● Work order:
Set down exactly the lines from the one containing "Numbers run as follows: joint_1" through the last line of the data below, and no others.

::: Given records

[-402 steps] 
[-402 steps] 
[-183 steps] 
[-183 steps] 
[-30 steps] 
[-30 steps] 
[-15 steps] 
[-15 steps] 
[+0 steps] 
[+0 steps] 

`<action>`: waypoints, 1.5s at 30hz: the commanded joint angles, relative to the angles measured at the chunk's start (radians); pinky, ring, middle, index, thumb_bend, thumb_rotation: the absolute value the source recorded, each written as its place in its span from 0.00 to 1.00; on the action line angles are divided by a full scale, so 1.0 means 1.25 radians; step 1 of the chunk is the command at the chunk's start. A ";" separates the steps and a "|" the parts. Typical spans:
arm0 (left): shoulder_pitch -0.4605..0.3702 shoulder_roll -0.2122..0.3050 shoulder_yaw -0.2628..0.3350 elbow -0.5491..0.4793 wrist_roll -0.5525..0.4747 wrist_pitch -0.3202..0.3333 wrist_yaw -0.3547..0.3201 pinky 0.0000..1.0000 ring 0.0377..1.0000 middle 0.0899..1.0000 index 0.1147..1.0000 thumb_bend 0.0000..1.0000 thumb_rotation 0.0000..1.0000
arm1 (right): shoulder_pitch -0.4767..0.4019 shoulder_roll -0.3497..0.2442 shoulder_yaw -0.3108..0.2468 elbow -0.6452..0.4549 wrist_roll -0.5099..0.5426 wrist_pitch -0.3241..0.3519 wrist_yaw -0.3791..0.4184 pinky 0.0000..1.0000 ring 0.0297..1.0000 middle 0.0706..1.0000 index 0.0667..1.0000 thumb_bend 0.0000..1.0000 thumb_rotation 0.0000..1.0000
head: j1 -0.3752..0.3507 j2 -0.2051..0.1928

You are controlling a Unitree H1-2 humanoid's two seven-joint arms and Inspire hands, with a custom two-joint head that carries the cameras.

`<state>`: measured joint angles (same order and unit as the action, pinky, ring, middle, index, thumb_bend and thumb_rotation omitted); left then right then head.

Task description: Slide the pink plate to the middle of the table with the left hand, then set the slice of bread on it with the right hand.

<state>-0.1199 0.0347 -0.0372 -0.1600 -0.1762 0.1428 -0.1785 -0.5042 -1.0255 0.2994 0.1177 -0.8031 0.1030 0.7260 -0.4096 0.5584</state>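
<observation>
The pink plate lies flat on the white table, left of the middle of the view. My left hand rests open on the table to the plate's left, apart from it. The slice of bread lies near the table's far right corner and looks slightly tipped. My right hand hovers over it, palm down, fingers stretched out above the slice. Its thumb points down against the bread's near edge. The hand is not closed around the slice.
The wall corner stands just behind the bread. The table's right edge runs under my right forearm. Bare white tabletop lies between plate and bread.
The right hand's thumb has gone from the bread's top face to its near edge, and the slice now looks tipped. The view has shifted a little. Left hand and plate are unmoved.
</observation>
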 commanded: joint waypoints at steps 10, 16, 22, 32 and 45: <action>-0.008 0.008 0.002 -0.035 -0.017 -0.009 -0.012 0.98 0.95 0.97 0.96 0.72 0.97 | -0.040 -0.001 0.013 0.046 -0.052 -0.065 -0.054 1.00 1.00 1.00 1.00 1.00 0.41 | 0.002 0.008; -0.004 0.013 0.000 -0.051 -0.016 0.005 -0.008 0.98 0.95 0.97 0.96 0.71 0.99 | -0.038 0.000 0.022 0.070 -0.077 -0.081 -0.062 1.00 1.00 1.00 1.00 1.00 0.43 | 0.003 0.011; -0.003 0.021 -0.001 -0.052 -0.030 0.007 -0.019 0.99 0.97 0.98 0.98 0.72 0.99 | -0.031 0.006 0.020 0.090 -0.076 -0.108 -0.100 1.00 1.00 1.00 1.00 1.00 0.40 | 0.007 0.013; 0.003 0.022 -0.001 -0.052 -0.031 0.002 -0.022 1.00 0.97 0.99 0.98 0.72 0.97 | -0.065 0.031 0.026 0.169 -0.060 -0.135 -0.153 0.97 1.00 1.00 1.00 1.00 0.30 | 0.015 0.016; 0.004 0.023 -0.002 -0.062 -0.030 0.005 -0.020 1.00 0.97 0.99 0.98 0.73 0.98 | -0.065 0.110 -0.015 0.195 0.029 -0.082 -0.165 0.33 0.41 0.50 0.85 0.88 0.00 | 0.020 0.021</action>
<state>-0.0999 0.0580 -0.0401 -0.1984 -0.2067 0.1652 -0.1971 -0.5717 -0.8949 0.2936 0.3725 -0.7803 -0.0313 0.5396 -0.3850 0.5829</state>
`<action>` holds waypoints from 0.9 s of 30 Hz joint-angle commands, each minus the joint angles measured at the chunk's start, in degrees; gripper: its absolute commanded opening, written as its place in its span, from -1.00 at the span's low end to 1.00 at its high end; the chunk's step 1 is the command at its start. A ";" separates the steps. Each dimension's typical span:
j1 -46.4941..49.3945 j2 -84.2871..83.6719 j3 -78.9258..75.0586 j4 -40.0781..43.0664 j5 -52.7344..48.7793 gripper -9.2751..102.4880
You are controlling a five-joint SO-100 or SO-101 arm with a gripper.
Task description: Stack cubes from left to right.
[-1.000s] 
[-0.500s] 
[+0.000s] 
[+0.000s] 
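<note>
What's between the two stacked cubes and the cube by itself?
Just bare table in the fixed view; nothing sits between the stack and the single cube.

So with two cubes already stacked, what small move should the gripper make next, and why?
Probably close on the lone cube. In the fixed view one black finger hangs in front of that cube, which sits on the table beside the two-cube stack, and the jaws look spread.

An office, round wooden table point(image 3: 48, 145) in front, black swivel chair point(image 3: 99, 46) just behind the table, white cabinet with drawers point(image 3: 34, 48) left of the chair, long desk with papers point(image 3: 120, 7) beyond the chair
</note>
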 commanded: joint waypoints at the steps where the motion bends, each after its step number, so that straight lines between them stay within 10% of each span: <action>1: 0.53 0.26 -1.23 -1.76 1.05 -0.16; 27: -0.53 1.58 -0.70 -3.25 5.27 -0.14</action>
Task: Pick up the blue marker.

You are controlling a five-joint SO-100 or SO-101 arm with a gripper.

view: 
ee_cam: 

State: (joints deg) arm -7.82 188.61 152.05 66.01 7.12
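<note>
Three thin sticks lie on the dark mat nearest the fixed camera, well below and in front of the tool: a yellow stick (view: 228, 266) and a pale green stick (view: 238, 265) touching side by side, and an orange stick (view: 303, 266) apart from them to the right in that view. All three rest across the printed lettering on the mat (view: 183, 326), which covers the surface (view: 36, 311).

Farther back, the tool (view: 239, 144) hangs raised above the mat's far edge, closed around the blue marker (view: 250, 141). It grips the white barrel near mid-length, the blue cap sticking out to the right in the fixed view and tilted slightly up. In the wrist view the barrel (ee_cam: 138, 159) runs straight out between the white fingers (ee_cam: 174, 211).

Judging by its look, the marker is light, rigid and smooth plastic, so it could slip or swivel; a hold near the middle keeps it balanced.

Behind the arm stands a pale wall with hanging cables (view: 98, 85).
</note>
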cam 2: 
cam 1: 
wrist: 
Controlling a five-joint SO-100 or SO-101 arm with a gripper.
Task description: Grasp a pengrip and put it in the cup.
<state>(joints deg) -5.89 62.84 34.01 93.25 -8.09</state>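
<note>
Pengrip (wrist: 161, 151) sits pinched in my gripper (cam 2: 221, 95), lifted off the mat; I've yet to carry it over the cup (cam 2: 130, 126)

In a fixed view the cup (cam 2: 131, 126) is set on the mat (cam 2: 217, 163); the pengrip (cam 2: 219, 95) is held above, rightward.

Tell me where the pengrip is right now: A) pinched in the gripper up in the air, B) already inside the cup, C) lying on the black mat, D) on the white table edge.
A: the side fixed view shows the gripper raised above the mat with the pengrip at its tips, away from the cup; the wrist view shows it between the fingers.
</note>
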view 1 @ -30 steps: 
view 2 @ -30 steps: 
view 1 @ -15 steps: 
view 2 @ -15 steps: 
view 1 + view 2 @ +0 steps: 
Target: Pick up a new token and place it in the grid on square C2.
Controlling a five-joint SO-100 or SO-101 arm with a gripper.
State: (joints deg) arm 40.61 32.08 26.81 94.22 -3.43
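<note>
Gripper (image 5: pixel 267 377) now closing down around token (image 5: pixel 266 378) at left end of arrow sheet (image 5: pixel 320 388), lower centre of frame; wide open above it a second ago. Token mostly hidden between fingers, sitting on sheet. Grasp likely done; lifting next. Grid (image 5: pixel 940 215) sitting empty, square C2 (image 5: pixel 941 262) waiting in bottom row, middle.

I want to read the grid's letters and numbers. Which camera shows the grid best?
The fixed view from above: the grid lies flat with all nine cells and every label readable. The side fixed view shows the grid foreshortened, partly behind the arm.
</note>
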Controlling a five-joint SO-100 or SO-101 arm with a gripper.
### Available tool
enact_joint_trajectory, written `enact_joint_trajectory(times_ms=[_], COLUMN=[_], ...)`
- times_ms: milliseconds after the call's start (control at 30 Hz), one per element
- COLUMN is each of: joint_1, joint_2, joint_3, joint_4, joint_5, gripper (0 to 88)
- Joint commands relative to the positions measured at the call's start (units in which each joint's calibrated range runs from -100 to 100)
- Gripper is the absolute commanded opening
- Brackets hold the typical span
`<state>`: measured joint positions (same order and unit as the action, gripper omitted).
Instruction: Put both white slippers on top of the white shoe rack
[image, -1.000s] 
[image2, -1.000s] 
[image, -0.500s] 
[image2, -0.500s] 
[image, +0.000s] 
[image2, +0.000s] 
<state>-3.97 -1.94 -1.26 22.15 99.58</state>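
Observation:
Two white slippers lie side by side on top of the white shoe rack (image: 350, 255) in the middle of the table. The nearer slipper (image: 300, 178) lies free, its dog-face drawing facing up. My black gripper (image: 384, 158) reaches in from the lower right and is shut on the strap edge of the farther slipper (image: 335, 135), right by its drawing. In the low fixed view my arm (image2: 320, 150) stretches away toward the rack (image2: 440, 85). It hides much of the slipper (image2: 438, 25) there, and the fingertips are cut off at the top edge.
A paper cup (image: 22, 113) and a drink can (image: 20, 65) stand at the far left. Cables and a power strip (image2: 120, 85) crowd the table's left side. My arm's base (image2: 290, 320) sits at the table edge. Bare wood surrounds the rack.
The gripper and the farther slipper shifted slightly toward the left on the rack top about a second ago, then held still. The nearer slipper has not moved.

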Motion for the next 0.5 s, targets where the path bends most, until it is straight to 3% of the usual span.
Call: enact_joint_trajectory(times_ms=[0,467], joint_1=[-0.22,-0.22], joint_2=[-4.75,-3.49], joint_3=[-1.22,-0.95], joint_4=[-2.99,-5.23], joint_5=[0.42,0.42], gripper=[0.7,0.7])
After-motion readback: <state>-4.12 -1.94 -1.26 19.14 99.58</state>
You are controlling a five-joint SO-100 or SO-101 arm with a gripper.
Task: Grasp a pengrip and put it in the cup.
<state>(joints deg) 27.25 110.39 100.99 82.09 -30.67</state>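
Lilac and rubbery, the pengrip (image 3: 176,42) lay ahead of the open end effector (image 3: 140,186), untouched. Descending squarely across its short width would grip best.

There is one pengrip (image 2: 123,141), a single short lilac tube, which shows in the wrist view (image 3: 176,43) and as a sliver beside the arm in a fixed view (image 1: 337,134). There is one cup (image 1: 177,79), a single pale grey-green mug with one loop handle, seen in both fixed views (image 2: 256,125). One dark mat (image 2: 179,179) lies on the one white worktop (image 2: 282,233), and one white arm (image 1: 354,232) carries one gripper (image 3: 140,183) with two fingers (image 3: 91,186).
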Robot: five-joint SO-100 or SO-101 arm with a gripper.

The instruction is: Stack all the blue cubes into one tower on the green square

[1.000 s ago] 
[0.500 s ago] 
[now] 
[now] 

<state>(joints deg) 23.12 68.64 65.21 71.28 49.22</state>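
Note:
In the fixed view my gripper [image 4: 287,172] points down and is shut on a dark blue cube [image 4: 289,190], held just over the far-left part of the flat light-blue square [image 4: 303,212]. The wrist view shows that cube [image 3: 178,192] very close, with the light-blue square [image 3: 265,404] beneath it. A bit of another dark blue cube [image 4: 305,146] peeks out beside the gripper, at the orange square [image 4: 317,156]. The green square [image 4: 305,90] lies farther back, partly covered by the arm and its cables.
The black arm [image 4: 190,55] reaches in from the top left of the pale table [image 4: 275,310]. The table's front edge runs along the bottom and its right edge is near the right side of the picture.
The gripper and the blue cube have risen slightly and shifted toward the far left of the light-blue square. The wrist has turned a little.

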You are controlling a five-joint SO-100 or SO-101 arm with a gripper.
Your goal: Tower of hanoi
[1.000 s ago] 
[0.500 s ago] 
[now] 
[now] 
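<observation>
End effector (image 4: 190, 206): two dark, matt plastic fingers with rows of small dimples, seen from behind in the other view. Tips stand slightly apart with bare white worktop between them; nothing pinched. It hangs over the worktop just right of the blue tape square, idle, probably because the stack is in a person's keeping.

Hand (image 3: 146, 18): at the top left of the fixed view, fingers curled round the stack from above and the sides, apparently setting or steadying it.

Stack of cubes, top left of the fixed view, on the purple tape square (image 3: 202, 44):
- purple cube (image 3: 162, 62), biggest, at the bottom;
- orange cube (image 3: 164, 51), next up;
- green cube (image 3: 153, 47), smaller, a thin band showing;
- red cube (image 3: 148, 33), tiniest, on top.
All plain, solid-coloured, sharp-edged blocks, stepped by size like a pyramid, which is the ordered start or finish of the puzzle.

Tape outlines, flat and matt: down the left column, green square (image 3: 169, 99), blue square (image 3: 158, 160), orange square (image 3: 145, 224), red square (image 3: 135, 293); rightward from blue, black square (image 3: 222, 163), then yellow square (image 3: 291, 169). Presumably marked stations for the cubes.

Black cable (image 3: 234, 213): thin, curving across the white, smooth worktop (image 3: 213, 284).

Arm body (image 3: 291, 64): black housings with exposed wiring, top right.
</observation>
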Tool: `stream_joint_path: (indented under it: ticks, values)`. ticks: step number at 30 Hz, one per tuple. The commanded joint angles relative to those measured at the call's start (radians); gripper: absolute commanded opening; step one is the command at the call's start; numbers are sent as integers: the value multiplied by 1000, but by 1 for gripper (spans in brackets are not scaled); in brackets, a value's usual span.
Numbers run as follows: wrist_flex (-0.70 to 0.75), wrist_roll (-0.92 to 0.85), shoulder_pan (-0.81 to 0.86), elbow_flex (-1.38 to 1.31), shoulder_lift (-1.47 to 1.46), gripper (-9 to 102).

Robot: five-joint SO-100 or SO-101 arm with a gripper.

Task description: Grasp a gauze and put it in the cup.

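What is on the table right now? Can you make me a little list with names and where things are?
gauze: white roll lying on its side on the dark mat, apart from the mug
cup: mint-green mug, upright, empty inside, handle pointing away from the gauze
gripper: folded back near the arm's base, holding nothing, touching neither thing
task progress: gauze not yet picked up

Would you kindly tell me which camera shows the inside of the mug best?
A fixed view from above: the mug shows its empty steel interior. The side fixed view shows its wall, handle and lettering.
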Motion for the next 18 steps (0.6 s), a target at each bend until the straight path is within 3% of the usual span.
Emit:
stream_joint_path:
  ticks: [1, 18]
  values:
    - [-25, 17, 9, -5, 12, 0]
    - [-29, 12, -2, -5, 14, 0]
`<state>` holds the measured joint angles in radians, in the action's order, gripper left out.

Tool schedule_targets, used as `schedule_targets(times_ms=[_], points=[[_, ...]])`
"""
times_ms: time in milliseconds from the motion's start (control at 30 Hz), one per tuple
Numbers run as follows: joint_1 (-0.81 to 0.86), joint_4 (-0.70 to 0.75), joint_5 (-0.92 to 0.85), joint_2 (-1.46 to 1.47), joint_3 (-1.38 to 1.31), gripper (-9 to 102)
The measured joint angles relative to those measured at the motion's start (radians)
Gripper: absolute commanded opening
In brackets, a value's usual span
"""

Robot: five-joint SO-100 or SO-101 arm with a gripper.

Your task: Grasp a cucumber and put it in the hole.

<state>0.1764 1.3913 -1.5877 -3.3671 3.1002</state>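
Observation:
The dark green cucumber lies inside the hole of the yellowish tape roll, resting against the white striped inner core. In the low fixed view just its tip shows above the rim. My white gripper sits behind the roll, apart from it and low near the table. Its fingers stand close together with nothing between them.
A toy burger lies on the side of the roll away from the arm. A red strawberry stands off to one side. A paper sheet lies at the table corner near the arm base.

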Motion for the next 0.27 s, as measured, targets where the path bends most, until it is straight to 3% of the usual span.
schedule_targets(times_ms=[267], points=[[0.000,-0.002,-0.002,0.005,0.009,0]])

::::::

● Reply:
Numbers run as follows: joint_1 (-0.81 to 0.86), joint_4 (-0.70 to 0.75), joint_5 (-0.92 to 0.85), joint_2 (-1.46 to 1.47), joint_3 (-1.38 to 1.31), gripper (-9 to 102)
The measured joint angles relative to those measured at the motion's start (radians)
Gripper: absolute commanded opening
In brackets, a value's usual span
"""

Robot: five-joint SO-100 or SO-101 arm with a gripper.

Your task: Grasp a cucumber and put it in the hole.

<state>0.1764 1.3913 -1.5877 -3.3671 3.1002</state>
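Observation:
The dark green cucumber lies inside the hole of the yellowish tape roll, resting against the white striped inner core. In the low fixed view just its tip shows above the rim. My white gripper sits behind the roll, apart from it and low near the table. Its fingers stand close together with nothing between them.
A toy burger lies on the side of the roll away from the arm. A red strawberry stands off to one side. A paper sheet lies at the table corner near the arm base.
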
Motion for the next 0.27 s, as measured, targets where the path bends most, until it is straight to 3% of the usual span.
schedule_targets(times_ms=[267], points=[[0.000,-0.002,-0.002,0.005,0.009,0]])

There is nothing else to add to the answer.